**BRIEF**
Give the lines below again exactly, starting with the line that holds "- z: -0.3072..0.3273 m" and going on through the line that holds "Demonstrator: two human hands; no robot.".

[RECORDS FOR PROCESSING — start]

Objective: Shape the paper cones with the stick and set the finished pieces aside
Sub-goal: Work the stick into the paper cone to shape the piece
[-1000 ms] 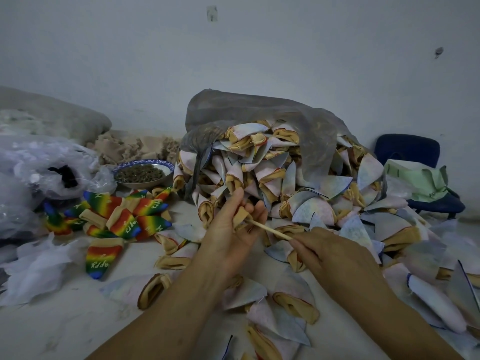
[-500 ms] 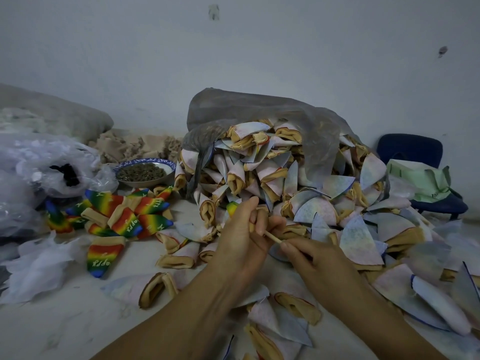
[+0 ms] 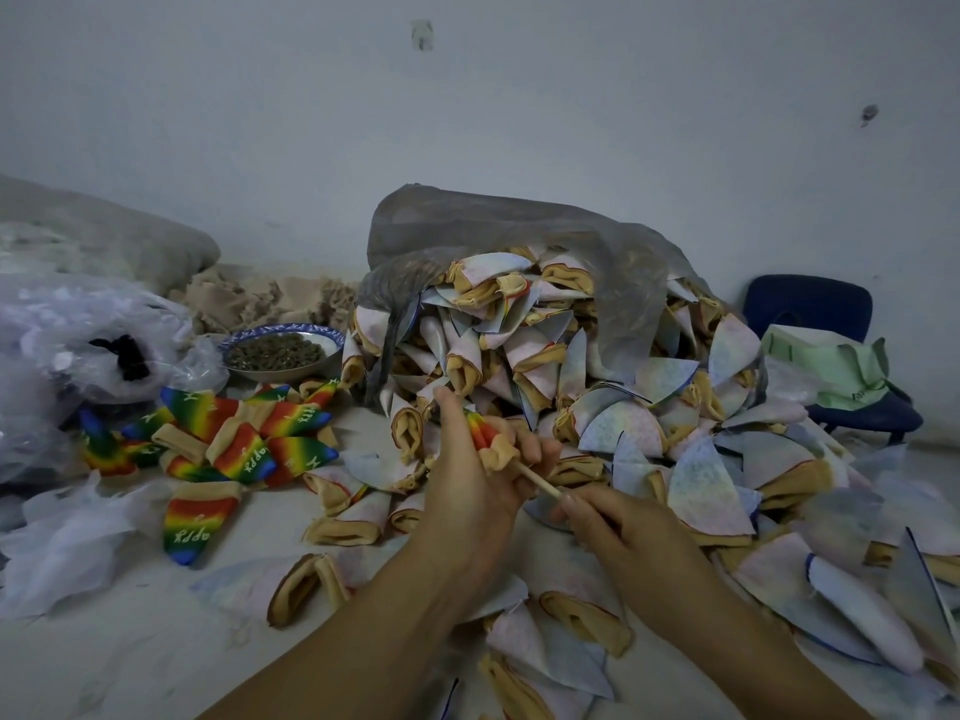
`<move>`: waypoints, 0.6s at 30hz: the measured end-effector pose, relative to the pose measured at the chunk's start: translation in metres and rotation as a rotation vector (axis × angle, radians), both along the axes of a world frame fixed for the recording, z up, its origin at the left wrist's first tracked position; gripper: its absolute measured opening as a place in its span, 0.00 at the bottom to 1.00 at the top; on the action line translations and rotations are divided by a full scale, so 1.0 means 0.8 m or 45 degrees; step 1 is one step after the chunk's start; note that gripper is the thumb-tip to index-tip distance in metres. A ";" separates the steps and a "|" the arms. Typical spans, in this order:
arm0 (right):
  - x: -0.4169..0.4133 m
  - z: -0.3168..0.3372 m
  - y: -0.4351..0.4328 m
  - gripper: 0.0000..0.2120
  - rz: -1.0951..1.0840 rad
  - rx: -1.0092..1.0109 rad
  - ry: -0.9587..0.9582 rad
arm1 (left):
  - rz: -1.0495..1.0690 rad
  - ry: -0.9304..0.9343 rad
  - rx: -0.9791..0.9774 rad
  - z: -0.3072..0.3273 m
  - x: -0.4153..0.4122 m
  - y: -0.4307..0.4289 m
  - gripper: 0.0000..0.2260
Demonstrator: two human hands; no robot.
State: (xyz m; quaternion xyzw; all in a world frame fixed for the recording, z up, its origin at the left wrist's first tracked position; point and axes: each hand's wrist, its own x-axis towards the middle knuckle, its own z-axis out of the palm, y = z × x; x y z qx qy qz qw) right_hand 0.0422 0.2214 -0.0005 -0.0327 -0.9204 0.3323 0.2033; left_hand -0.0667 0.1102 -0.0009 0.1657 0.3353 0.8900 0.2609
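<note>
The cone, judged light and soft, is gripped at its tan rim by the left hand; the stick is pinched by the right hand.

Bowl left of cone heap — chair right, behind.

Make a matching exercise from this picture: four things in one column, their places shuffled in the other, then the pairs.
1. thin wooden stick
2. blue-rimmed ceramic bowl of brown pellets
3. dark blue chair
4. grey translucent plastic bag

A. draped over the heap of pale paper cones
B. far right, by the wall
C. in the right hand, tip inside the rainbow cone the left hand holds
D. left of the heap, behind the loose rainbow cones

Pairs: 1-C, 2-D, 3-B, 4-A.
</note>
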 end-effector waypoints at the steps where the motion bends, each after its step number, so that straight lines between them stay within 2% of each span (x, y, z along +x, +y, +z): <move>1: 0.001 0.000 0.002 0.13 -0.005 0.062 0.019 | 0.015 -0.013 0.005 -0.001 -0.001 -0.001 0.33; 3: 0.000 0.000 0.005 0.12 -0.025 0.167 0.048 | 0.043 -0.049 0.016 -0.002 -0.003 -0.001 0.34; 6: -0.004 -0.005 0.005 0.09 -0.021 0.190 0.087 | 0.075 -0.118 0.048 -0.002 0.000 0.001 0.35; 12: -0.011 -0.017 -0.008 0.12 -0.002 -0.132 -0.034 | 0.036 -0.359 0.275 0.004 0.007 0.005 0.32; 15: -0.013 -0.016 -0.012 0.12 0.055 -0.269 -0.065 | 0.080 -0.290 0.247 0.002 0.002 0.007 0.33; 18: -0.014 -0.013 -0.007 0.15 0.003 -0.347 -0.088 | 0.235 -0.041 -0.023 -0.004 -0.005 0.007 0.34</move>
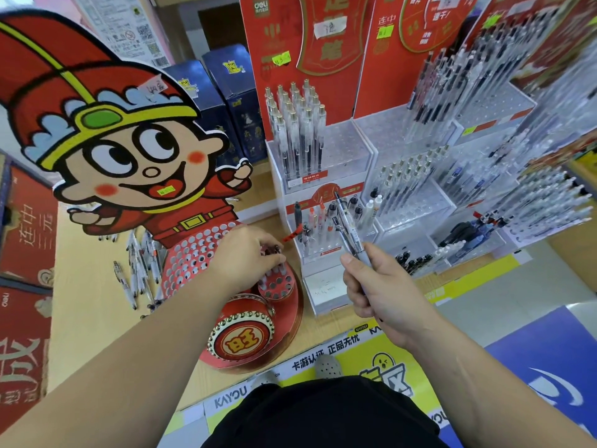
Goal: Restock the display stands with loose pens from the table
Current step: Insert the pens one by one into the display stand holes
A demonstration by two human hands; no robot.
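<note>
While the left hand (245, 258) reaches over the front of the red cartoon stand (135, 163), its grip is closed on the tops of a few standing pens (274, 252). These pens stick up from a small round red holder (279, 287) full of holes, at the front of that stand. A big red drum (242, 339) with gold dots sits just below the holder.

The right hand (381, 287) is up in the air, near the clear stands (326, 150). Its grip is closed around a small bunch of pens (350, 231), which point up and away. How many pens are in the bunch is hard to tell.

More loose pens (137, 273) lie in a messy pile on the wooden tabletop (93, 321). They are to the left of the cartoon stand and well apart from both hands.

Rows of pens stand up in the clear stands on the right, with tall red cards (274, 37) behind them. Two dark blue boxes (210, 101) stand at the back, beside the cartoon stand.
</note>
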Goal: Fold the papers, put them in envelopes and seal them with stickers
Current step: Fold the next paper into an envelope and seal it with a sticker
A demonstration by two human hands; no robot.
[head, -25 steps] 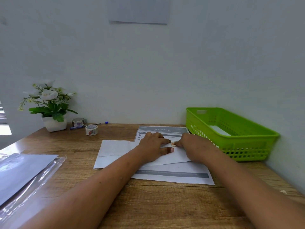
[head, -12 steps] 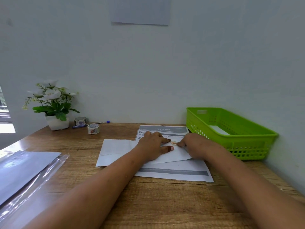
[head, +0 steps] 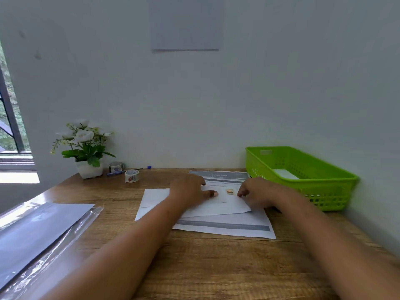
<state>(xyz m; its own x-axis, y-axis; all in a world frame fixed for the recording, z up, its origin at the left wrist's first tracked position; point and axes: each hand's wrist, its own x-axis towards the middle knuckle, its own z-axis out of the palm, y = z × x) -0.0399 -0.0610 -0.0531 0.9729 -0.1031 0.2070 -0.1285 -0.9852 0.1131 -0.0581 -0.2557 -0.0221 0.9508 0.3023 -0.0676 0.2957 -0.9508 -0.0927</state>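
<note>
A white envelope point(head: 155, 202) lies on a printed paper point(head: 227, 227) in the middle of the desk. A small colourful sticker point(head: 229, 192) sits on the envelope's flap, between my hands. My left hand point(head: 190, 190) rests flat on the envelope, fingers spread, thumb pointing toward the sticker. My right hand point(head: 257, 192) is at the envelope's right end with its fingers curled on that edge, just right of the sticker.
A green basket point(head: 324, 191) stands at the right against the wall, with a white envelope point(head: 285, 174) inside. Two sticker rolls point(head: 131, 176), a pen point(head: 127, 171) and a potted plant point(head: 86, 152) stand at the back left. A plastic sleeve of sheets point(head: 39, 230) lies front left.
My right hand has slid right off the sticker, which now shows. The left hand stays pressed on the envelope. The view has tilted up and left.
</note>
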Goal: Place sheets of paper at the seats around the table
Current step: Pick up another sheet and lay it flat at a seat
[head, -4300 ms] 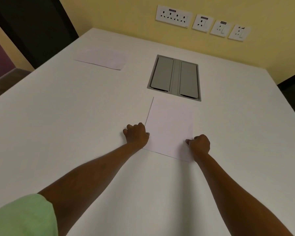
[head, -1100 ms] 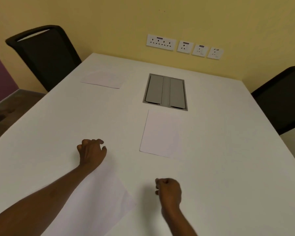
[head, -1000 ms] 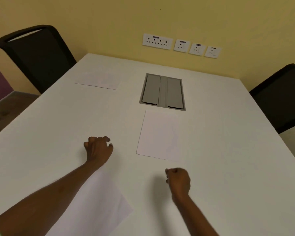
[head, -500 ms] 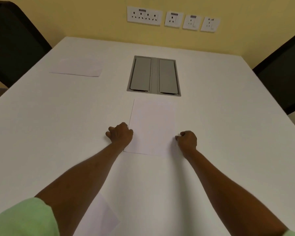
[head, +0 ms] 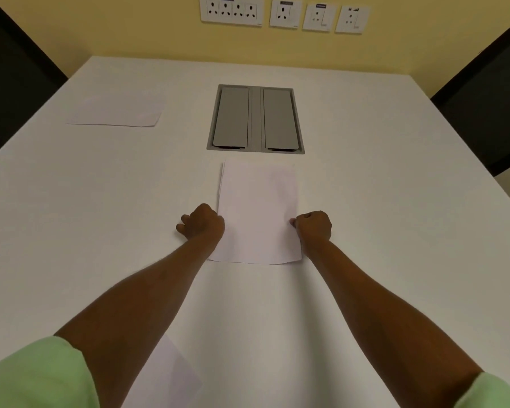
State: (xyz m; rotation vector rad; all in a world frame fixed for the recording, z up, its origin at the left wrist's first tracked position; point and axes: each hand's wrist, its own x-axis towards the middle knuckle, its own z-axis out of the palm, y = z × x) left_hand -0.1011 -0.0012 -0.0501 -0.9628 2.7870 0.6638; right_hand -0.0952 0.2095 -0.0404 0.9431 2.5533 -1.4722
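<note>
A small stack of white paper [head: 258, 207] lies in the middle of the white table [head: 395, 231], just in front of me. My left hand [head: 202, 223] is curled on the stack's left edge. On the right edge, my right hand [head: 314, 226] is curled too, thumb against the paper. One single sheet [head: 115, 111] lies flat at the far left seat. Another sheet [head: 165, 378] lies at the near edge, partly hidden under my left arm.
A grey cable box with two closed lids [head: 255, 119] is set into the table just beyond the stack. Black chairs stand at the far left [head: 12, 83] and far right [head: 489, 98]. Wall sockets [head: 283, 14] line the yellow wall behind the table.
My left hand left the sheet at the near edge and both hands reached forward to the stack's side edges. The view tilted down and closer to the table.
</note>
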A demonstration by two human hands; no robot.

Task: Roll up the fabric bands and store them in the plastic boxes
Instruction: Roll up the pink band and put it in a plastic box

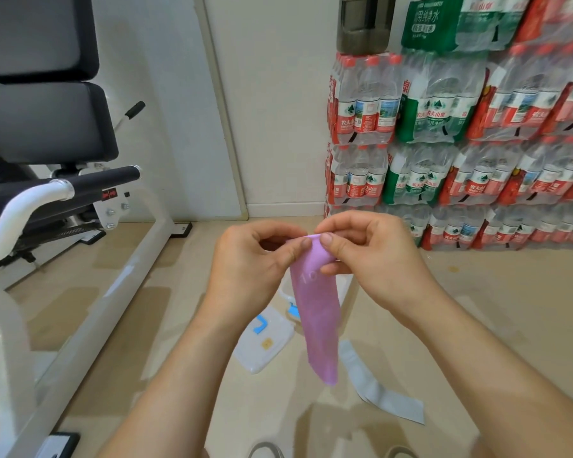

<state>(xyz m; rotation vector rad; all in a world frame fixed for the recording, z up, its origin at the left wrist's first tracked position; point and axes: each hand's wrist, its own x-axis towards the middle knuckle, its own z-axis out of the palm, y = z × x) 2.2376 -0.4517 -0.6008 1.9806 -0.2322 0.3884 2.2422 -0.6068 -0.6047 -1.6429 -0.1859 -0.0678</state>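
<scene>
Both hands are raised in front of the person, pinching the top end of a pink fabric band (318,312) between them. The left hand (252,266) grips it with thumb and fingers closed on the upper left edge; the right hand (368,256) is likewise closed on the upper right edge, thumb on top. The band hangs down loose, its lower end free above the floor (477,309). It partly hides a clear plastic box (268,345) with blue clips that lies on the floor directly below the hands. A grey fabric band (381,391) lies flat on the floor just right of the box. An exercise machine (63,193) stands to the left, and stacked packs of bottled water (460,127) line the wall to the right
</scene>
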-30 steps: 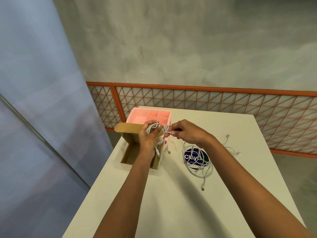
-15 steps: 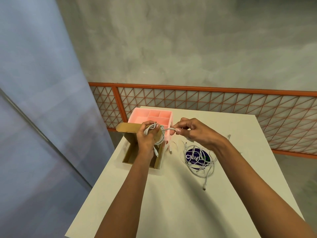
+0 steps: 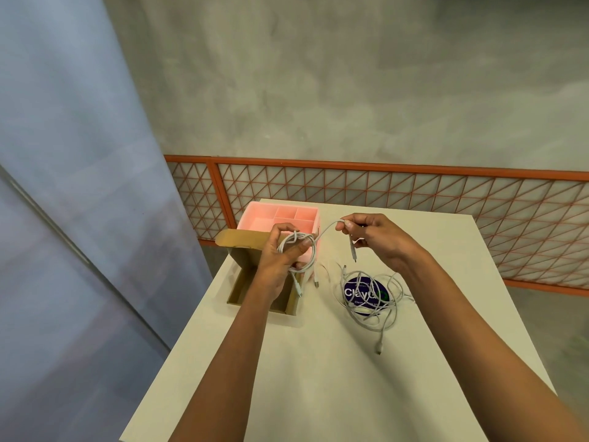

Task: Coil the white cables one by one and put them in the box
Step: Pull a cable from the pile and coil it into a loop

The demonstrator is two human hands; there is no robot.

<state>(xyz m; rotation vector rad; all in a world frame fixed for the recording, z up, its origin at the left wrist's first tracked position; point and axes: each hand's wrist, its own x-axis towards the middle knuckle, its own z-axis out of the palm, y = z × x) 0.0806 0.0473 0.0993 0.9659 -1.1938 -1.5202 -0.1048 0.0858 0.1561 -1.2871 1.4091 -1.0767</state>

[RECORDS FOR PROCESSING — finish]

**TASK RESPONSE**
  - z: -0.3072..0.3273 m
  - x: -0.4153..0.4122 m
  - y: -0.4307..0.4289 m
  - gripper: 0.0000..0.2260
Demonstrator: two human hands; no robot.

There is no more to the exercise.